MH: Questo film è un modo per mostrare una storia di vita reale dal basso e presentarla alle persone privilegiate, in modo da poter guardare oltre i nostri privilegi e le cose che consideriamo e diamo per scontate, come i nostri diritti e la nostra libertà, per cercare di vedere il dolore e la sofferenza degli altri. È per questo che è così importante raccontare le nostre storie, per cercare di capire noi stessi e per cercare di indagare la nostra struttura sociale. Come donna che proviene da una società patriarcale, per di più occupata, e che partecipa alla realizzazione di un film, credo che abbiamo un grande lavoro civile, per l'emancipazione delle donne, per la libertà delle donne. C'è una frase che ripetiamo sempre, perché sappiamo cosa vuol dire essere occupate nel corpo e nella mente, come donne, dall'occupazione occidentale: non c'è paese libero senza la libertà delle donne, o non c'è libertà senza la libertà delle donne. Crediamo nella libertà di tutti, senza escludere la libertà di nessuno, questo è il movimento di emancipazione di cui abbiamo bisogno oggi. 

LOI: Nella tragedia collettiva di quello che sta succedendo in Palestina, pensi che le donne soffrano della situazione ancora più degli uomini?
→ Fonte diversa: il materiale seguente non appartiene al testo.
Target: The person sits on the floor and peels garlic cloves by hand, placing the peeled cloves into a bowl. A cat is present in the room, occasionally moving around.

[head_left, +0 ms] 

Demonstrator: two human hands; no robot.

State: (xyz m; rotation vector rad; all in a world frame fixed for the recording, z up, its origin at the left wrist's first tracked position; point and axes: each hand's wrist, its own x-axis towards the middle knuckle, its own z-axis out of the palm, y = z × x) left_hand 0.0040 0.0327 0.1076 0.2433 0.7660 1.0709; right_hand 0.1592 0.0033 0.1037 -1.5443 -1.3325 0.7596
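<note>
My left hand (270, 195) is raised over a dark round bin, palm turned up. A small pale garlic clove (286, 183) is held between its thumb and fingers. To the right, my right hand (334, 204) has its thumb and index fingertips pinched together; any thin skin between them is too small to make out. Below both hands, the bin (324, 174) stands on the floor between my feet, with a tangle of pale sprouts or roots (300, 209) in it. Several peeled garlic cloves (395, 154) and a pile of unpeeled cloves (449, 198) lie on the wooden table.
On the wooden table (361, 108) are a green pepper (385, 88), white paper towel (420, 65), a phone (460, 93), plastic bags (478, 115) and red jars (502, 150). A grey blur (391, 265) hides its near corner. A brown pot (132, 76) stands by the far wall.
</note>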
MH: Qui le donne subiscono tanti strati di oppressione, e l'occupazione non fa che aggravare la situazione. Posso fare l'esempio di ciò che sta accadendo oggi a Gaza, dove le donne non possono avere accesso ai prodotti sanitari, devono inventarsi gli assorbenti da sole, e non credo nemmeno che abbiano gli strumenti per inventarli. Riceviamo notizie di donne che vanno in travaglio e partoriscono senza alcuna forma di assistenza medica. Oltre a tutta la documentazione nei video dei social media che vediamo di come i soldati trattino come oggetti sessuali le donne palestinesi, non solo uccidendole, ma anche prendendo la loro lingerie e pubblicandola sui social, tutta la sessualizzazione delle donne è un altro livello di oppressione che viene praticato sulle donne. Tutti questi diversi livelli di oppressione che le donne subiscono durante lo sterminio di Gaza ci portano al punto della necessità di una piena emancipazione delle donne anche dal colonialismo, dall'occupazione e dal patriarcato in tutte le sue forme.